Dans un message publié par le Wall Street Journal, un ex-interprète afghan de l’armée américaine, bloqué à Kaboul, demande l’aide de Joe Biden qu’il avait aidé à secourir d’une tempête de neige en Afghanistan en 2008.

– Enfants séparés –

“Ne m’oubliez pas ici”, supplie Mohammed, qui ne donne pas son nom de famille, car il craint pour sa vie depuis le retour au pouvoir des talibans.

Washington a encore promis mercredi de tout faire pour aider ceux qui veulent partir.
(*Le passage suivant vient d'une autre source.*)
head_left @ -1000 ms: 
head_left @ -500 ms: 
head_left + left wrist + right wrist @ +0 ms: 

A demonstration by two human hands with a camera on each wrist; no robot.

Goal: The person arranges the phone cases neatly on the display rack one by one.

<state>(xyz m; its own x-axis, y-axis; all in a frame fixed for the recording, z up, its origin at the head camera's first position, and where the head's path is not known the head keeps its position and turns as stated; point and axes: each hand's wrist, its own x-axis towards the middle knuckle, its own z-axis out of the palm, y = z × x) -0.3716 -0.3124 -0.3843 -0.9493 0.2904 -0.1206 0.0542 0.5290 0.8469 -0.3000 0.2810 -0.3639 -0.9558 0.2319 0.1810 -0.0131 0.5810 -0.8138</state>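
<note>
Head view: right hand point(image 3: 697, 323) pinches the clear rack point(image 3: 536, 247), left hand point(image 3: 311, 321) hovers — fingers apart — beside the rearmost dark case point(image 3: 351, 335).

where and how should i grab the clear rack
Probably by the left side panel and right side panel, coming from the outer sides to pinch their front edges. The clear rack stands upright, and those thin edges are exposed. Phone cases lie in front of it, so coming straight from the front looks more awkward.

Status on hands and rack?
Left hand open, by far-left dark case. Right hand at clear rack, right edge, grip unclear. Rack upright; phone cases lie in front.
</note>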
“Tous ceux qui ont vécu” l’évacuation “sont hantés par les choix que nous avons dû faire, et par les gens que nous n’avons pas pu aider à partir”, a raconté le diplomate américain, sous couvert d’anonymat.

“Cela a impliqué des compromis et des choix vraiment douloureux”, “pour moi qui tentais de communiquer nos priorités”, “pour les agents consulaires américains qui, héroïquement, étaient aux points d’accès avec les Marines ou les militaires américains et de l’Otan pour tenter d’identifier les gens dans la foule, ou encore pour ceux qui sortaient et marchaient au milieu d’Afghans à la recherche de personnes tenant un passeport américain, une carte verte américaine”.

Ce responsable a décrit une situation “difficile”, avec des foules d’Afghans massés aux entrées de l’aéroport de Kaboul menaçant de “virer à l’émeute à tout moment”.

Une autre diplomate qui avait été dépêchée dans la capitale afghane a évoqué un grand nombre “d’enfants séparés” de leur famille dans la cohue, plus de 30 par jour, parfois des bébés.

Elle a notamment été frappée par un garçon de 13 ou 14 ans, “du sang sur ses vêtements”. “Il a dit que quelqu’un avait été tué devant lui, et toute sa famille avait été dispersée”, a-t-elle rapporté, assurant que les militaires américains s’étaient relayés pour jouer avec ces petits traumatisés.